DATA:
::::

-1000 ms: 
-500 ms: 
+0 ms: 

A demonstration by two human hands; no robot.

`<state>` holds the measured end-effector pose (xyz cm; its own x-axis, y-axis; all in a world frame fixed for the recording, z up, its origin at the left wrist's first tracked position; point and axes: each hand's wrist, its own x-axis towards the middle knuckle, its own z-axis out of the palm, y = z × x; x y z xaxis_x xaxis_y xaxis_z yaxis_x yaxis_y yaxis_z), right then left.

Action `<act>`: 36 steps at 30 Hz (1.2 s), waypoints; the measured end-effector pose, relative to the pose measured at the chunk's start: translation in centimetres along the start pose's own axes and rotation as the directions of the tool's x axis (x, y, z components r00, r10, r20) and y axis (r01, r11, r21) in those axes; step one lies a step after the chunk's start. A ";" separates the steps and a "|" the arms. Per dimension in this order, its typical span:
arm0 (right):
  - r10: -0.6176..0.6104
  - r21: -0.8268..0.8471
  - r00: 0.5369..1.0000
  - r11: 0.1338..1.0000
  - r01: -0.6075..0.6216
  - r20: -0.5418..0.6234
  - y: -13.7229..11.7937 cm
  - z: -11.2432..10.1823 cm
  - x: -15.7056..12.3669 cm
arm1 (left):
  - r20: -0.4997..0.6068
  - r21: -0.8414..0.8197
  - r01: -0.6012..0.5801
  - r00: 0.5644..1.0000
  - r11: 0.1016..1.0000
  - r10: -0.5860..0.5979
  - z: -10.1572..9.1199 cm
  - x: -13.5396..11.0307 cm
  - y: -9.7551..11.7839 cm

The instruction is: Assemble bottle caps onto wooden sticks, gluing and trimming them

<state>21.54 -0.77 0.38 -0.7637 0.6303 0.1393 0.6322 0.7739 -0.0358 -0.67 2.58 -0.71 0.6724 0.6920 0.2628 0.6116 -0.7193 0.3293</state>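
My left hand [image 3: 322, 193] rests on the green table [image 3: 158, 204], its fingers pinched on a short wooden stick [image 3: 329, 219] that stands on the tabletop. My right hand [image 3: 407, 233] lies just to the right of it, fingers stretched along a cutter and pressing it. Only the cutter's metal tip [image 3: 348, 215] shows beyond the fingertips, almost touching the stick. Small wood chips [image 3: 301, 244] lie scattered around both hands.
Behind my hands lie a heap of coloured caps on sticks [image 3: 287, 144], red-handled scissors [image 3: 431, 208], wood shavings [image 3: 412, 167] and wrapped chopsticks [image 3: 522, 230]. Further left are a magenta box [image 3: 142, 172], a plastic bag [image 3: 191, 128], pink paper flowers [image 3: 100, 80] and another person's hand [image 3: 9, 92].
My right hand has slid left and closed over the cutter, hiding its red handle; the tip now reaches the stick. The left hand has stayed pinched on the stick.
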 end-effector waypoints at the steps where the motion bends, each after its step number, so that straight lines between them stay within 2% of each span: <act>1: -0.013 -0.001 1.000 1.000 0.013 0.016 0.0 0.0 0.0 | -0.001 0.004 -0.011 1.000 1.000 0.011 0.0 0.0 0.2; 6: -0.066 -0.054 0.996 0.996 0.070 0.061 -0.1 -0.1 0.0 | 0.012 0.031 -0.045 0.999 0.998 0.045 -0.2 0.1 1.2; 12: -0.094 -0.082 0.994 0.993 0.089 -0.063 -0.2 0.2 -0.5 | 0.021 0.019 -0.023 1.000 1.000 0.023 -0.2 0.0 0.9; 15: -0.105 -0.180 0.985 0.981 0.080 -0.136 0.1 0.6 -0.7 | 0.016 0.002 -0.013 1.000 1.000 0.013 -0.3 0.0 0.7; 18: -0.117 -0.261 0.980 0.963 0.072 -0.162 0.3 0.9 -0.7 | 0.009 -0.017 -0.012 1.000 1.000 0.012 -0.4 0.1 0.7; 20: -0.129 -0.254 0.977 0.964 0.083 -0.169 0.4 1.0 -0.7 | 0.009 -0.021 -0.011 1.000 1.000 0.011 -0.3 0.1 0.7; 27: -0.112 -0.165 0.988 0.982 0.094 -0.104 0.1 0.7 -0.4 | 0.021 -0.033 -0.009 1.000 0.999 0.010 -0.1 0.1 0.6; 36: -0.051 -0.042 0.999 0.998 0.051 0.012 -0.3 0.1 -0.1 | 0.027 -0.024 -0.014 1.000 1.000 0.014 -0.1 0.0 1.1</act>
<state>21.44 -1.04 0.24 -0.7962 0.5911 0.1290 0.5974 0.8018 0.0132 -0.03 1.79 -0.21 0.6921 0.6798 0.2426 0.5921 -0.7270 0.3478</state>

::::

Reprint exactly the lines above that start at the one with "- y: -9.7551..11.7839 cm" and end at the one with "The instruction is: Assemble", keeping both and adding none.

ANSWER BELOW:
  - y: -9.7551..11.7839 cm

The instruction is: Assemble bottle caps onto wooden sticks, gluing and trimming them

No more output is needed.